There may be some people who prefer not to have their minds played with. Still, this type of therapy is known to be safe and to work immediately. It was first approved as an approach to therapy by the American Medical Association in 1958.

Neuro-Linguistic Programming (NLP)

Neuro-Linguistic Programming is defined as the study and practice of how an individual forms their reality. Its basis is that a person’s words represent an internal, unconscious view of their problems. If that person keeps using and thinking incorrect words and views, it will repeatedly create an underlying problem. In this therapy, it is believed that a person’s attitude becomes a self-fulfilling prophecy.

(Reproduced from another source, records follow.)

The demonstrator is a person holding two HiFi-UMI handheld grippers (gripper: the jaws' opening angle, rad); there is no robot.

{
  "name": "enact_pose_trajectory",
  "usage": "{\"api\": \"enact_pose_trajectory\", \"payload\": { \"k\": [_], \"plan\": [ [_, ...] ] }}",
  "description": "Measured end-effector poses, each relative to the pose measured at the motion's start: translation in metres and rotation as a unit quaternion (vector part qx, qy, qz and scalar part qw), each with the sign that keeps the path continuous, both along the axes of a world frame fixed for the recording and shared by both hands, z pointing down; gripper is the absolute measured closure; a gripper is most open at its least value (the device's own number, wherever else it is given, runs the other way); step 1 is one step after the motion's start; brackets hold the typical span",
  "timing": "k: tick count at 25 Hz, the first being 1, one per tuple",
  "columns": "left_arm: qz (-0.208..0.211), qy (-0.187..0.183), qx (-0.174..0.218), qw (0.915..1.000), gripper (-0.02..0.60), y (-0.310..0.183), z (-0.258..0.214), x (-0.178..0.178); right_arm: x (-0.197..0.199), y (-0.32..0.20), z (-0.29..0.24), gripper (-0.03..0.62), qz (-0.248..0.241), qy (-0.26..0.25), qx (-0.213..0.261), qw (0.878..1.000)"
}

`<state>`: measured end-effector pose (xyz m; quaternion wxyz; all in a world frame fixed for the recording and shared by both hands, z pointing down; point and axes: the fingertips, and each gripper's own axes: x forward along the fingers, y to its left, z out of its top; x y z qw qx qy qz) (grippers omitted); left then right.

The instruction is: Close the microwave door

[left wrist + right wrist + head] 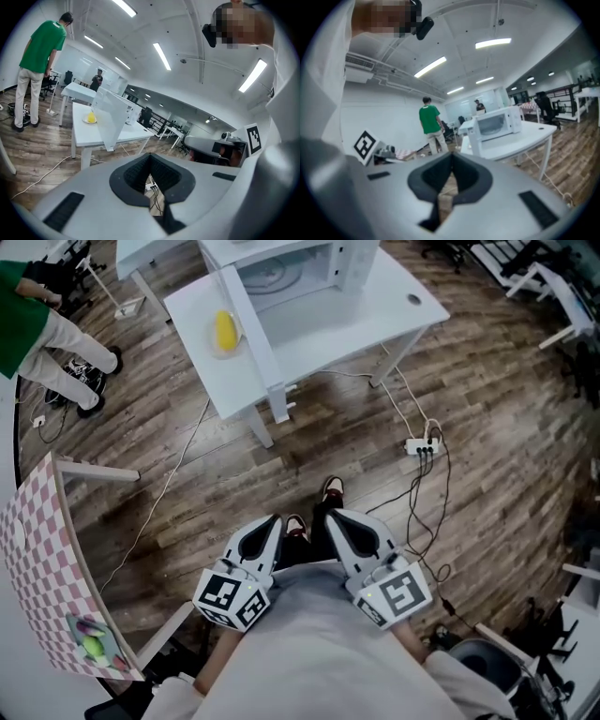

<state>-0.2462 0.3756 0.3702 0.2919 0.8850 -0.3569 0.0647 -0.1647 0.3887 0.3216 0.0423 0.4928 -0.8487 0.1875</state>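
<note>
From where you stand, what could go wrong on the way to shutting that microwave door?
1. Tripping, perhaps: a power strip and loose cables lie on the floor on the way to the table.
2. A yellow item on a plate sits right beside the open microwave door. The left hand-held gripper, reaching in to push from that side, might knock it.

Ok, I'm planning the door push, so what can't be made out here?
The microwave top: cut off by the head view's upper edge.
Any handle on the door: door edge-on in the head view, small in both gripper views.
Yellow item on the table: too small to identify.
</note>
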Motion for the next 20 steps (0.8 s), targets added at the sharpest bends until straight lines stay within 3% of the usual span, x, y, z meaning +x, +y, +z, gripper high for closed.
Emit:
{"api": "enact_pose_trajectory", "payload": {
  "k": [10,20],
  "plan": [
    [-0.020,0.001,0.005,0.9998,0.566,-0.051,-0.007,0.026,0.029,-0.047,-0.005,0.571,-0.030,0.010,0.004,0.999],
    [-0.086,-0.021,0.032,0.9956,0.566,-0.118,-0.028,0.028,0.055,-0.107,-0.015,0.571,-0.080,-0.014,0.018,0.997]
  ]
}}
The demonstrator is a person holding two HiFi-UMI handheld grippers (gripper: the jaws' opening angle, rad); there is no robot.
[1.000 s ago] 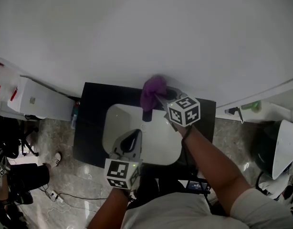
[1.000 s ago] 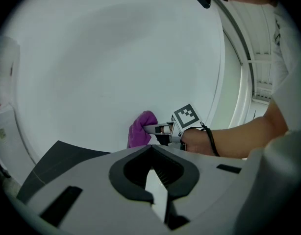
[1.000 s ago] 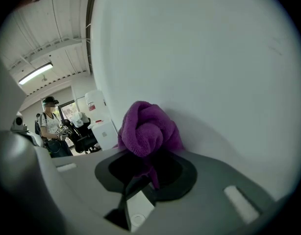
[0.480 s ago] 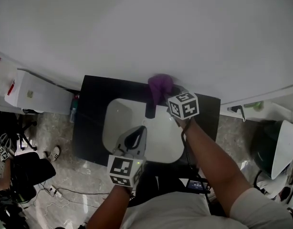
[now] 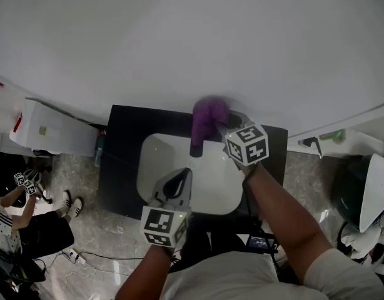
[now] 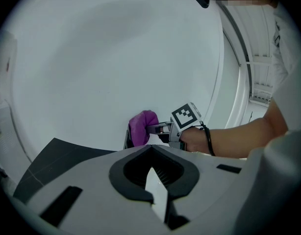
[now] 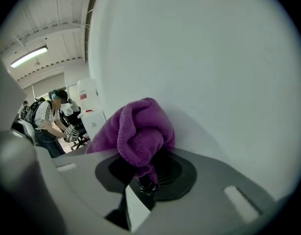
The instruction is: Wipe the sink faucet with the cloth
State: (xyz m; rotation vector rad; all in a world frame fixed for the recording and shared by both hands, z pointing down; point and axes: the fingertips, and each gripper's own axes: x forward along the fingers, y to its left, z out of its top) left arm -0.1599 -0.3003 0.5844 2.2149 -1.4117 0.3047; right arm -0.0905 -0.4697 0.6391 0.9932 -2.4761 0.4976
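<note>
In the head view a purple cloth (image 5: 207, 117) is bunched over the top of the black faucet (image 5: 196, 147), at the back of the white sink (image 5: 207, 183). My right gripper (image 5: 219, 129) is shut on the cloth from the right. In the right gripper view the cloth (image 7: 140, 129) fills the space in front of the jaws and hides the faucet. My left gripper (image 5: 179, 175) hovers over the sink's front edge, shut with nothing in it. The left gripper view shows the cloth (image 6: 142, 127) on the faucet (image 6: 126, 138), well ahead of my left gripper (image 6: 151, 171).
The sink sits in a black counter (image 5: 120, 149) against a white wall. A white cabinet (image 5: 51, 130) stands to the left. At the right are a dark bin with a white lid (image 5: 361, 195) and a green item (image 5: 330, 138). A person (image 5: 20, 220) sits at lower left.
My right gripper and the cloth have shifted a little right and back along the faucet's top. The left gripper has stayed almost still. The person at the left has moved.
</note>
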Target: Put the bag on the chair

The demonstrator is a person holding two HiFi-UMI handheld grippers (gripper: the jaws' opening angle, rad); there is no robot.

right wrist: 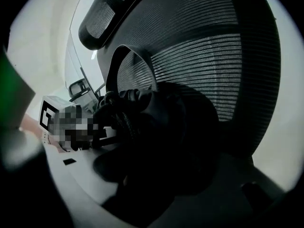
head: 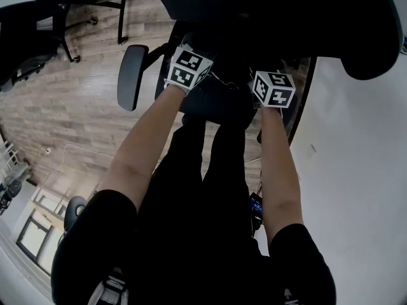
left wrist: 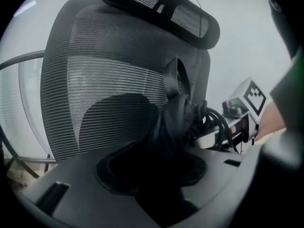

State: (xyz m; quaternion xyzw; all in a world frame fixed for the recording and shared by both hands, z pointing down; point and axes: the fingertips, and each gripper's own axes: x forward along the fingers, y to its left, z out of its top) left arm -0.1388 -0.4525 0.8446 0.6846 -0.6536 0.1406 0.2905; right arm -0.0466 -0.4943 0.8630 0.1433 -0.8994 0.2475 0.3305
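Both the left gripper [left wrist: 152, 177] and right gripper [right wrist: 142, 184] stand with jaws apart, not pinching the soft black fabric bag [left wrist: 175, 120] slumped against the black mesh office chair [left wrist: 95, 75]; it is probably light and floppy, best gripped at its bunched top.

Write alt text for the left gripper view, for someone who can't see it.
A black bag stands between the fingers of the left gripper, in front of the mesh back of a chair and its headrest. At right, the right gripper with its marker cube is close by the bag.
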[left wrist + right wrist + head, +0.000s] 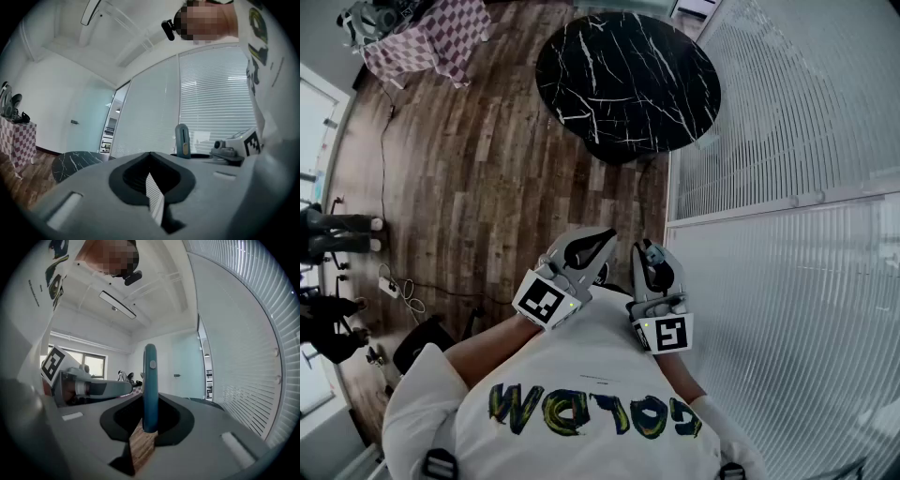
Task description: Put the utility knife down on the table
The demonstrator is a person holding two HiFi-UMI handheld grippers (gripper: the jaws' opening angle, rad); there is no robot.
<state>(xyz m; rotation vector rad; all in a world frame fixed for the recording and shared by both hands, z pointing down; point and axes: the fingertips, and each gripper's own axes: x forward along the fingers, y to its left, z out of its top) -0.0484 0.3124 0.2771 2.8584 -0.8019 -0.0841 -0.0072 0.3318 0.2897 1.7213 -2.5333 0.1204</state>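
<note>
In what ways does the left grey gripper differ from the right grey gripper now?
The right grey gripper is shut on a slim blue utility knife standing upright between its jaws; the left grey gripper holds nothing, jaws together. In the head view the left gripper slants toward the right one, which points straight ahead. Both share one grey two-jaw design.

Head cam sits way up top and stares almost straight down at both grippers, the wood floor (pixel 469 187) and the round black table (pixel 628 80). The other two ride right on the left gripper (pixel 598 246) and right gripper (pixel 645 255), super close, looking level along their jaws. The left one catches the table too, and each sees the other gripper beside it.
</note>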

When a patient undergoes this therapy, the therapist will examine the words used to explain their condition, such as the symptoms or problems connected to their health. They will also assess the patient’s facial expressions and body movements that are linked to their description of their condition. Once they recognize what is wrong with the patient’s perception, they will be able to inform the patient of the underlying problem. They will assist the patient in changing their thoughts and mental associations to correct their biases.

Energy Psychology

This kind of therapy involves many strategies. This may include techniques like yoga, tai chi, acupressure, qi gong, prana and energy medicine. The use of these strategies can aid in activating energy points on the surface of the skin. Together with the help of psychological processes, it can transfer the brain’s electrochemistry. Even though there is much debate about using this treatment method, it has been shown to be able to help phobics manage their fears.


Individuals who suffer from Ophthalmophobia are advised to see a doctor for diagnosis and the the identification of the appropriate treatment method. Afterwards, the doctor may refer them to a therapist or psychiatrist to get their treatment started.